# Your task
Further down are entries; set down exactly and only the lines from the one with "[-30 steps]" up to and including the one with "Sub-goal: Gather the", dropping each picture.

[Data records]
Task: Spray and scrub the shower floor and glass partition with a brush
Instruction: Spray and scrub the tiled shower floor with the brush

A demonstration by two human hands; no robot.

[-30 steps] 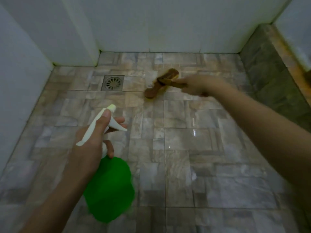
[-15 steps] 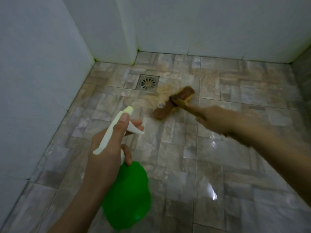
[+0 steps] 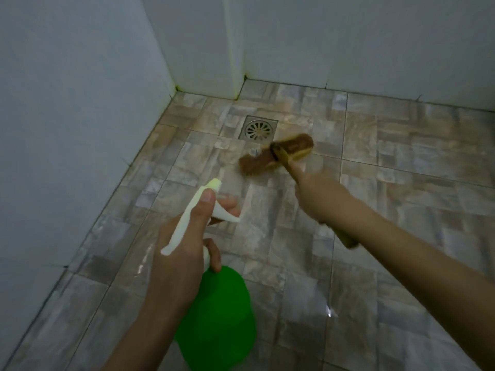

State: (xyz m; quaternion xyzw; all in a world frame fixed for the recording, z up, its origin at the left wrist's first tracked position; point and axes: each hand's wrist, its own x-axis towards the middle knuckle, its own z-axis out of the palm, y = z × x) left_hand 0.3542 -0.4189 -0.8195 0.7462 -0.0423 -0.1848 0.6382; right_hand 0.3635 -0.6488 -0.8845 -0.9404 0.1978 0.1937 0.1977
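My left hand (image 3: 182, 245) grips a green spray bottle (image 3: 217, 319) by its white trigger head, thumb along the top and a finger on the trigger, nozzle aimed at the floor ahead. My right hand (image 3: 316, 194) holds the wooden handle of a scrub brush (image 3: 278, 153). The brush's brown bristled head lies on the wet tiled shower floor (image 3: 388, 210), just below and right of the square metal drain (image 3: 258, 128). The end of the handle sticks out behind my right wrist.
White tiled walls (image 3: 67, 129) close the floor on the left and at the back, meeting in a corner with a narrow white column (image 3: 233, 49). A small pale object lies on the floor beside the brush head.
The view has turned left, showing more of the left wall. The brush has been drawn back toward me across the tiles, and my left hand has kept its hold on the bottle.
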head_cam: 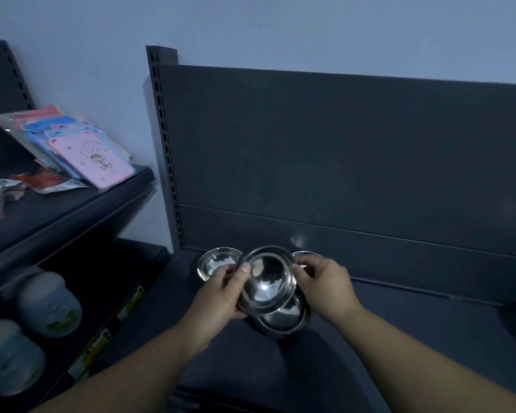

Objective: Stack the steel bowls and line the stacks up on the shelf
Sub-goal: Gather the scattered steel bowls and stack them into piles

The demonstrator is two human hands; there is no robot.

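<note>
Pinching opposite rim edges, left hand (pixel 221 290) and right hand (pixel 325 284) hold a tilted steel bowl (pixel 265 281) above a second bowl (pixel 283 318).

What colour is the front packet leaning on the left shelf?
The flat plastic-wrapped packet is pink with a small cartoon figure; the head view shows it.

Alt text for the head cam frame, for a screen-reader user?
The left hand and right hand grip a tilted steel bowl by its rim, with a second bowl just beneath it, over the dark shelf. A third bowl stands behind on the left; a neighbouring shelf holds pink packets and jars.
</note>
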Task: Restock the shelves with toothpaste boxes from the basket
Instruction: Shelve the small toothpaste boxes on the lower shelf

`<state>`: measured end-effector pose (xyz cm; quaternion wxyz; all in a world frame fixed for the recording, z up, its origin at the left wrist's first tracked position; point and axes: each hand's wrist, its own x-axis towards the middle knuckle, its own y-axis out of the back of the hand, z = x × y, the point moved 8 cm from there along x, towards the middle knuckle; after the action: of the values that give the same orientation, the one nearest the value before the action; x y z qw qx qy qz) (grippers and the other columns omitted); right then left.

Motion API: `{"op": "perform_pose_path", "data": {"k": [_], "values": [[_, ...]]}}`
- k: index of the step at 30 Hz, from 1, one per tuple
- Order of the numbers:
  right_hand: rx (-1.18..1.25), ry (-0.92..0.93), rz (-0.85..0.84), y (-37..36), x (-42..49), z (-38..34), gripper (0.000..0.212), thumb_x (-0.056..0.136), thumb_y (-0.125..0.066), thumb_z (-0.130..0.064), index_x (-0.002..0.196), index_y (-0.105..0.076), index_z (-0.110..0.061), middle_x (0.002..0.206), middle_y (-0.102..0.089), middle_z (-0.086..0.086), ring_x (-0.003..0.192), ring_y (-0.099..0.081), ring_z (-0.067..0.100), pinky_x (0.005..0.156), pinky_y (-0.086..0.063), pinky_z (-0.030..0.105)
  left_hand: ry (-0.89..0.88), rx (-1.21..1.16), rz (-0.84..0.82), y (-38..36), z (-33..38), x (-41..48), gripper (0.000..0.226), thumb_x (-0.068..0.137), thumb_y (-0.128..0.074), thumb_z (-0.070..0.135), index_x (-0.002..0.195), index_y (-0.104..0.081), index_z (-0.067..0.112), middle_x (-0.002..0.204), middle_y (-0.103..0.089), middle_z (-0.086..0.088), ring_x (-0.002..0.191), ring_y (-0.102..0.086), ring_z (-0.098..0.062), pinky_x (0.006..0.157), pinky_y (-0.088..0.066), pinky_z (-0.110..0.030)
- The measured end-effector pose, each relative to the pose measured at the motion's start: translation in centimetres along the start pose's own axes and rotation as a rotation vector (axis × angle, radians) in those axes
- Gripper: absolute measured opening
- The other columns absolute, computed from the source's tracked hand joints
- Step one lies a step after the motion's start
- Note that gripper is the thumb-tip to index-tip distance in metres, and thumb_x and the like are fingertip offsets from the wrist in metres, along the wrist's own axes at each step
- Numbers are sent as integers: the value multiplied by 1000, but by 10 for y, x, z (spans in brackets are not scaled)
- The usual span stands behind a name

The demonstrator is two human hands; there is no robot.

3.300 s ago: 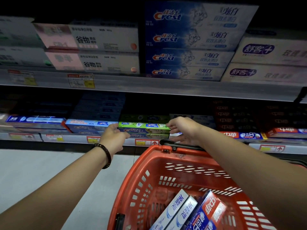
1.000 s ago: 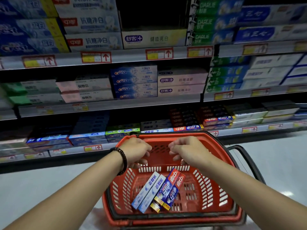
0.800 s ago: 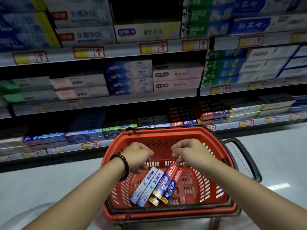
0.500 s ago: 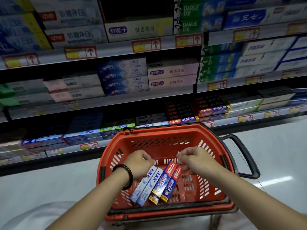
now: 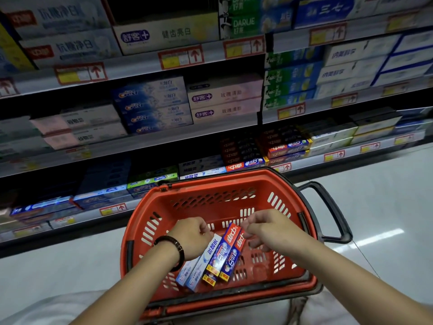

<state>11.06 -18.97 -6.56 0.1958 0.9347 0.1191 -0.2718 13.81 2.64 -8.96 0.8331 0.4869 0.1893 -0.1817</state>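
Observation:
A red basket stands in front of me below the shelves. Inside it lie two white-and-blue toothpaste boxes and two red-and-blue toothpaste boxes, side by side and slanted. My left hand, with a dark bead bracelet, hovers with curled fingers over the upper end of the white-and-blue boxes; its fingertips are hidden. My right hand reaches in from the right, its loosely curled fingertips at the top end of the red-and-blue boxes. All the boxes rest on the basket floor.
The bottom shelf behind the basket holds matching red-and-blue boxes, white-and-blue ones and green ones. Higher shelves are packed with other brands. A black basket handle juts right over the pale floor.
I have stepped back from the bottom shelf, where both hands set a green box. Both hands have since dropped from the basket's rim down to the boxes inside.

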Motion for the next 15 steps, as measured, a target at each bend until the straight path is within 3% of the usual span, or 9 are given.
{"op": "perform_pose_path", "data": {"k": [5,12,15], "values": [[30,-18,-8,8,-4,4,16,105,-64,-29,106,-73,-16,102,-79,2,97,-77,26,68,-54,26,18,60,-64,-26,-6,20,16,99,-61,42,90,-64,29,95,-67,9,85,-64,-12,71,-50,-26],[146,-46,32,24,-3,15,18,105,-64,-31,104,-72,-15,96,-81,0,81,-76,15,71,-53,31,126,-14,-96,-54,-14,56,18,92,-68,39,84,-65,23,86,-70,4,80,-69,-19,78,-61,-36],[173,-66,39,23,-2,21,19,105,-64,-30,104,-73,-13,93,-81,0,79,-75,16,67,-51,31,157,70,-146,-76,-15,69,19,97,-67,35,87,-64,19,83,-68,-1,69,-62,-17,59,-50,-26]]}}
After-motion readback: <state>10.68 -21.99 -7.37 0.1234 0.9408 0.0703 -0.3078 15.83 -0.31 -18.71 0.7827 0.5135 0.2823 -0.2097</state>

# Result below
[-30 steps] 
[-15 steps] 
[+0 steps] 

State: (xyz m; quaternion xyzw; all in a world frame fixed for the recording, z up, its origin at the left wrist's first tracked position; point and axes: each hand's wrist, its own x-axis towards the middle knuckle, its own z-axis out of the palm, y = z × x) left_hand 0.3542 -0.4189 -0.8195 0.7462 -0.0423 -0.1848 0.6382; right_hand 0.3635 -0.6488 -0.8845 -0.9404 0.1978 0.1937 0.1977
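My left hand (image 3: 182, 245) grips a green spray bottle (image 3: 217, 319) by its white trigger head, thumb along the top and a finger on the trigger, nozzle aimed at the floor ahead. My right hand (image 3: 316, 194) holds the wooden handle of a scrub brush (image 3: 278, 153). The brush's brown bristled head lies on the wet tiled shower floor (image 3: 388, 210), just below and right of the square metal drain (image 3: 258, 128). The end of the handle sticks out behind my right wrist.
White tiled walls (image 3: 67, 129) close the floor on the left and at the back, meeting in a corner with a narrow white column (image 3: 233, 49). A small pale object lies on the floor beside the brush head.
The view has turned left, showing more of the left wall. The brush has been drawn back toward me across the tiles, and my left hand has kept its hold on the bottle.
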head_cam: 

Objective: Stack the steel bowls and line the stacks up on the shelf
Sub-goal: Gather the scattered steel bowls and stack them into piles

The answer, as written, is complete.